Document 6
Source: Description of Mongol roads, Marco Polo,
European traveler working for Kublai Khan, 1280s
You must know that the city of Khan-balik is a center
from which many roads radiate to many provinces, one
to each, and every road bears the name of the province
to which it runs. The whole system is admirably
contrived. When one of the Great Khan's messengers
sets out along any of these roads, he has only to go
twenty-five miles and there he finds a posting station,
which in their language is called yamb and in our
language may be rendered as "horse post." At every
post the messengers find a spacious and palatial
hostelry for their lodging.

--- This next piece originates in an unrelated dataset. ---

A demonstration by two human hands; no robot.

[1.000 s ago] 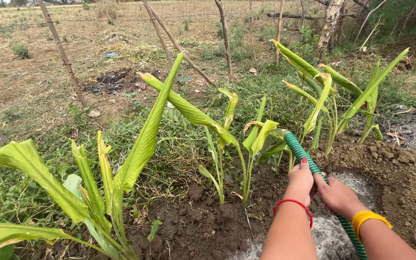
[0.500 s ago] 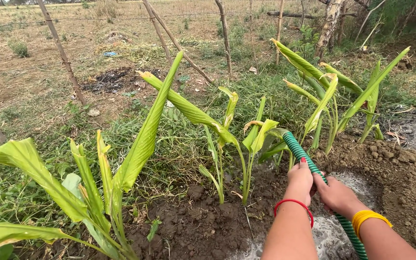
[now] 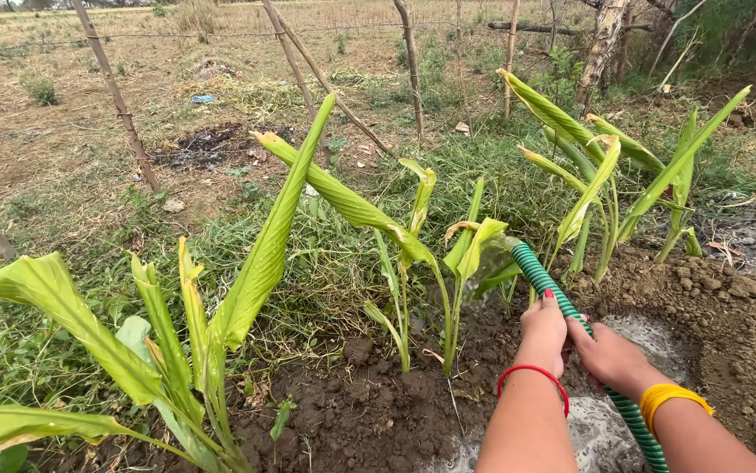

These hostelries have
splendid beds with rich coverlets of silk and all that
befits an emissary to high rank. If a king came here, he
would be well lodged. Here the messengers find no
less than 400 horses, stationed here by the Great
Khan's orders and always kept in readiness for his
messengers when they are sent on any mission. And
you must understand that posts such as these, at
distances of twenty-five or thirty miles, are to be found
along all the main highways leading to the provinces of
which I have spoken. And at each of these posts the
messengers find three or four hundred horses in
readiness awaiting their command, and palatial
lodgings. And this holds good throughout all the
provinces and kingdoms of the Great Khan's empire.